In the data that follows, count each line with the string "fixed"; the reply is the number only.

Given records:

######

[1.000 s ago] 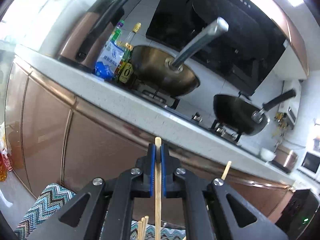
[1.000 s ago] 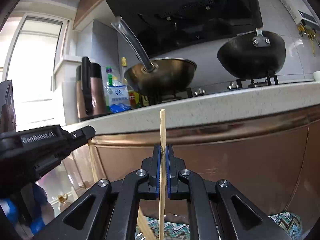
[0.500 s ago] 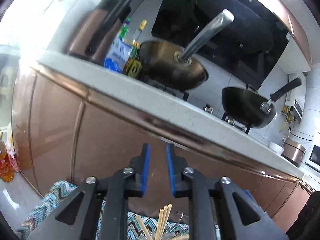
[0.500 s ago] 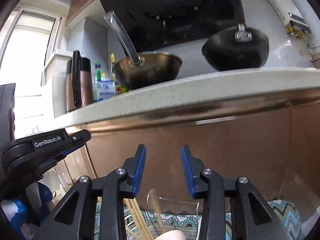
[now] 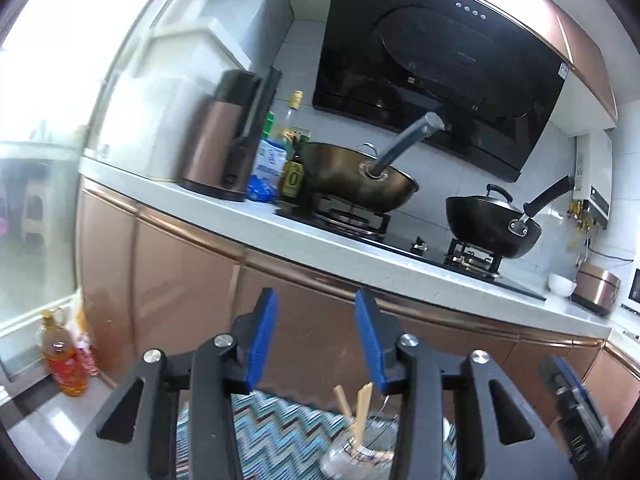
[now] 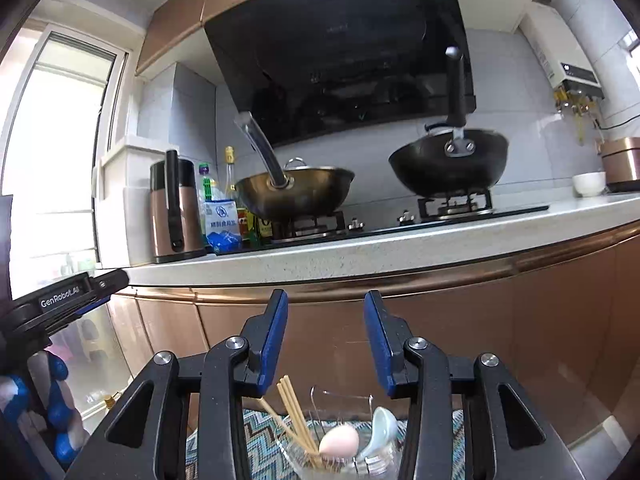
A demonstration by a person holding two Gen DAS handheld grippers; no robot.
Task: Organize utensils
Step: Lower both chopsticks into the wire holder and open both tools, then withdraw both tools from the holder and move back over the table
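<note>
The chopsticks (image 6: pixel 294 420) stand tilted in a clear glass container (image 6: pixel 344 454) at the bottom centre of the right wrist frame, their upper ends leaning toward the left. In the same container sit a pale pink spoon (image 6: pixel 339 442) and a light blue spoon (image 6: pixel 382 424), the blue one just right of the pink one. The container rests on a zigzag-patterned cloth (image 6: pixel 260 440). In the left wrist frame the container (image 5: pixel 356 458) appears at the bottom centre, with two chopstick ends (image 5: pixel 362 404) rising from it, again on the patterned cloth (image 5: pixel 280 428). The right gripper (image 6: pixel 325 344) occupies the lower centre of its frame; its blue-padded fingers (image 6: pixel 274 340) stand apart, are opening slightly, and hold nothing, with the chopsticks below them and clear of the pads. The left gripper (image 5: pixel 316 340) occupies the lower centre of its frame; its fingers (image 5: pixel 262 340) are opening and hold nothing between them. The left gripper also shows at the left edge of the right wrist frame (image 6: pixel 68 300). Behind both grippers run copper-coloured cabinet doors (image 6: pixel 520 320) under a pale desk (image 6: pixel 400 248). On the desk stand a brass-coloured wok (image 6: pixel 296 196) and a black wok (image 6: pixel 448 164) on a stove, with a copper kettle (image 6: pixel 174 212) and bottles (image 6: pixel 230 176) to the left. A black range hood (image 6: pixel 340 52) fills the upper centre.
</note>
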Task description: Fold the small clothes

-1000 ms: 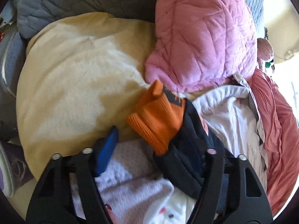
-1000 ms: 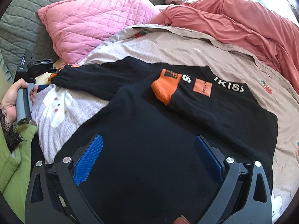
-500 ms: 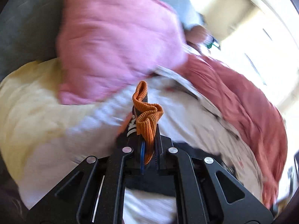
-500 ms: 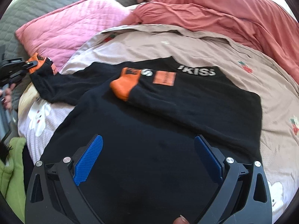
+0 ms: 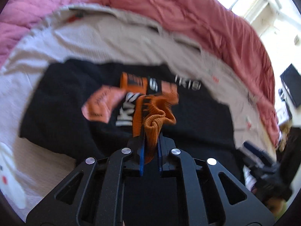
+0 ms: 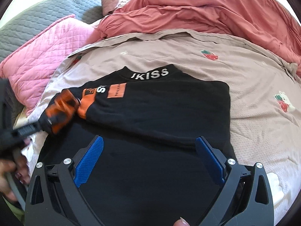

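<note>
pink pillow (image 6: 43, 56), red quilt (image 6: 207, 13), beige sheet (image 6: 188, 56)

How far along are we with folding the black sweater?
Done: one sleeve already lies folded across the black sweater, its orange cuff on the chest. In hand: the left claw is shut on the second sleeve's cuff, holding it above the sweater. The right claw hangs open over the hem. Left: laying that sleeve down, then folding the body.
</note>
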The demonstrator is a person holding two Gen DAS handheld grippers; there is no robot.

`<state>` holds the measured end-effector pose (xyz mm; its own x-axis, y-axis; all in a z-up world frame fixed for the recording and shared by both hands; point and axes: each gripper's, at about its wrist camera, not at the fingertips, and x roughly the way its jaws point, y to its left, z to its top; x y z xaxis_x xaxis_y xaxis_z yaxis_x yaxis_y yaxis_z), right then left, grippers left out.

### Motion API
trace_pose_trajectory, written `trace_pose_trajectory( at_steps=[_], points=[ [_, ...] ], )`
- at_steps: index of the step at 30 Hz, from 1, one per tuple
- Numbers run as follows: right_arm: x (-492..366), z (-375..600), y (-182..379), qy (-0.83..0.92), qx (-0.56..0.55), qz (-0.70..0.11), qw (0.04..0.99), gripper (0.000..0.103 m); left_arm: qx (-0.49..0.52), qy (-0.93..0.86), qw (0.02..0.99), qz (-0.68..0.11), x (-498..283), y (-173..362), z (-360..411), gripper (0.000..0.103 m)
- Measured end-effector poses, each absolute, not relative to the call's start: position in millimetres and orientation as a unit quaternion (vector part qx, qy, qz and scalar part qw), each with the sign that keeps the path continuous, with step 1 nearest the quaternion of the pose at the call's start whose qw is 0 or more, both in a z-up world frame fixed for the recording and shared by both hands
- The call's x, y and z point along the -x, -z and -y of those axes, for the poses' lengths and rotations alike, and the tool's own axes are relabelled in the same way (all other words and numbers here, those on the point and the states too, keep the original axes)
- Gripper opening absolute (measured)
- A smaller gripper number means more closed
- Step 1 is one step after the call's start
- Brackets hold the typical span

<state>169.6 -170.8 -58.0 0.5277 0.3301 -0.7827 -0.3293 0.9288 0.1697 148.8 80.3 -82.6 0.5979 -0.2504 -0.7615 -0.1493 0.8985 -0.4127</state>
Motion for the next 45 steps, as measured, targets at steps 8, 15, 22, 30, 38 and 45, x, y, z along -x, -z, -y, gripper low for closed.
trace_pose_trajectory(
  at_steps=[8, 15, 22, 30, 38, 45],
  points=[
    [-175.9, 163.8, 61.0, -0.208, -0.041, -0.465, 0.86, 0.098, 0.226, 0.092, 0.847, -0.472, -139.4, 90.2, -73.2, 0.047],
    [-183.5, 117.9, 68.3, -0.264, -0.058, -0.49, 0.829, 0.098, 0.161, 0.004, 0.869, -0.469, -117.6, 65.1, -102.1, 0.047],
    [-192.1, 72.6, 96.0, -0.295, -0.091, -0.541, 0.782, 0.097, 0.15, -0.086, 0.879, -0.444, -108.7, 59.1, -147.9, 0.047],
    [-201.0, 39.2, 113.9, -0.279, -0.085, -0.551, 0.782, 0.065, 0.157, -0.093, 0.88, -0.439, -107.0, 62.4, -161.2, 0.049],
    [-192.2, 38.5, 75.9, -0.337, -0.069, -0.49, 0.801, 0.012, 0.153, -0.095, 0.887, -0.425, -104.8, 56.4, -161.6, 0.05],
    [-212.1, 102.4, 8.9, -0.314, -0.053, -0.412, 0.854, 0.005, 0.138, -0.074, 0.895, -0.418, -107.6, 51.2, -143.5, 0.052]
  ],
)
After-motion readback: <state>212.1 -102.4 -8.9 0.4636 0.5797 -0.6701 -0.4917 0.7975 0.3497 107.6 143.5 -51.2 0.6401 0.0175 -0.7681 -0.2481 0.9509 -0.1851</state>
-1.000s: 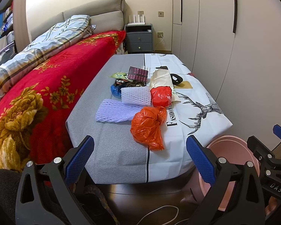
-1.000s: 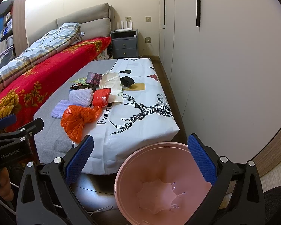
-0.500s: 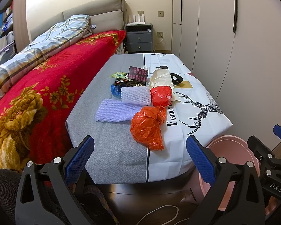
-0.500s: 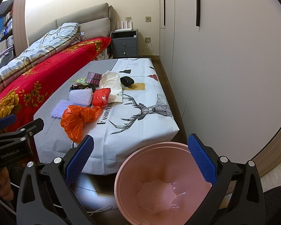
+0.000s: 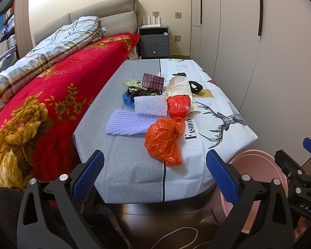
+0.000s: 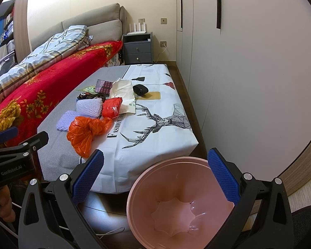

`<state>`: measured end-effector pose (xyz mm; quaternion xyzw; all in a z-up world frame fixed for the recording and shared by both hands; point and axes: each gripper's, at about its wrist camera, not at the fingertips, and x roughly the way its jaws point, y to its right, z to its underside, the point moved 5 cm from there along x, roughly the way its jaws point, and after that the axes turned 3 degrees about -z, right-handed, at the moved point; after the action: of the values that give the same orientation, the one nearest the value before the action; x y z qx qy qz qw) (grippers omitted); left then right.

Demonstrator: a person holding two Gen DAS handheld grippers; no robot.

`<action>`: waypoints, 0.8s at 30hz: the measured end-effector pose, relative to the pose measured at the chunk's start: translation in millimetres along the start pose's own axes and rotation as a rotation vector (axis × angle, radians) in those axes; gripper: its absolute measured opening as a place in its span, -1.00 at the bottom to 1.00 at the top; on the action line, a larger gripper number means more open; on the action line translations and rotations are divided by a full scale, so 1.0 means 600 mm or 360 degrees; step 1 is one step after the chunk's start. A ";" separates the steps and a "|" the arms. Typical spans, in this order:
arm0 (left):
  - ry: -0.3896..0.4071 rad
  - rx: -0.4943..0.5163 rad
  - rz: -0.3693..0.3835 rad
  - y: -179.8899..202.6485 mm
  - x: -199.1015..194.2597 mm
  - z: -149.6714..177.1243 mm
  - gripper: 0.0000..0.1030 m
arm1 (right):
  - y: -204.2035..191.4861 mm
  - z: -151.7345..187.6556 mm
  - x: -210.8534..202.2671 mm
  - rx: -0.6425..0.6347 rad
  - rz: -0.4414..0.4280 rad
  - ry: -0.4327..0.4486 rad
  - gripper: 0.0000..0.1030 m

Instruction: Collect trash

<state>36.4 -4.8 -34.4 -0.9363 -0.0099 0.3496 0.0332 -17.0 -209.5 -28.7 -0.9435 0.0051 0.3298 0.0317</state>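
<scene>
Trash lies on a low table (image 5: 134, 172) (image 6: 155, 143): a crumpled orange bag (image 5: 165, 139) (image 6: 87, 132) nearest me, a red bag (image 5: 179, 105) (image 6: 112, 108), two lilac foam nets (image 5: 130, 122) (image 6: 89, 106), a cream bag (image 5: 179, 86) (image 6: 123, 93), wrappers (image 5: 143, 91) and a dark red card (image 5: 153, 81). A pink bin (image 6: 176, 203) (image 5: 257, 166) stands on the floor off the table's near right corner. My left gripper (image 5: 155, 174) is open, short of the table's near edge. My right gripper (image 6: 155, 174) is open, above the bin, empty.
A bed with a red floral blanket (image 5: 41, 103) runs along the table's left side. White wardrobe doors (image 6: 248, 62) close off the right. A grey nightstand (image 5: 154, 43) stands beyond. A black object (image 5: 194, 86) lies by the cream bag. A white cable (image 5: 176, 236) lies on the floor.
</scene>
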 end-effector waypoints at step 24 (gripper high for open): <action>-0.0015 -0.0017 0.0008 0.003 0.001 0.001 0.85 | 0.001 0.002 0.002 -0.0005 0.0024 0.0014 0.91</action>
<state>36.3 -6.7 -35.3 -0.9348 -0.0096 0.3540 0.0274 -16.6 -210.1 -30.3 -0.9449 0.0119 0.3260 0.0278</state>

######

Expected answer:
3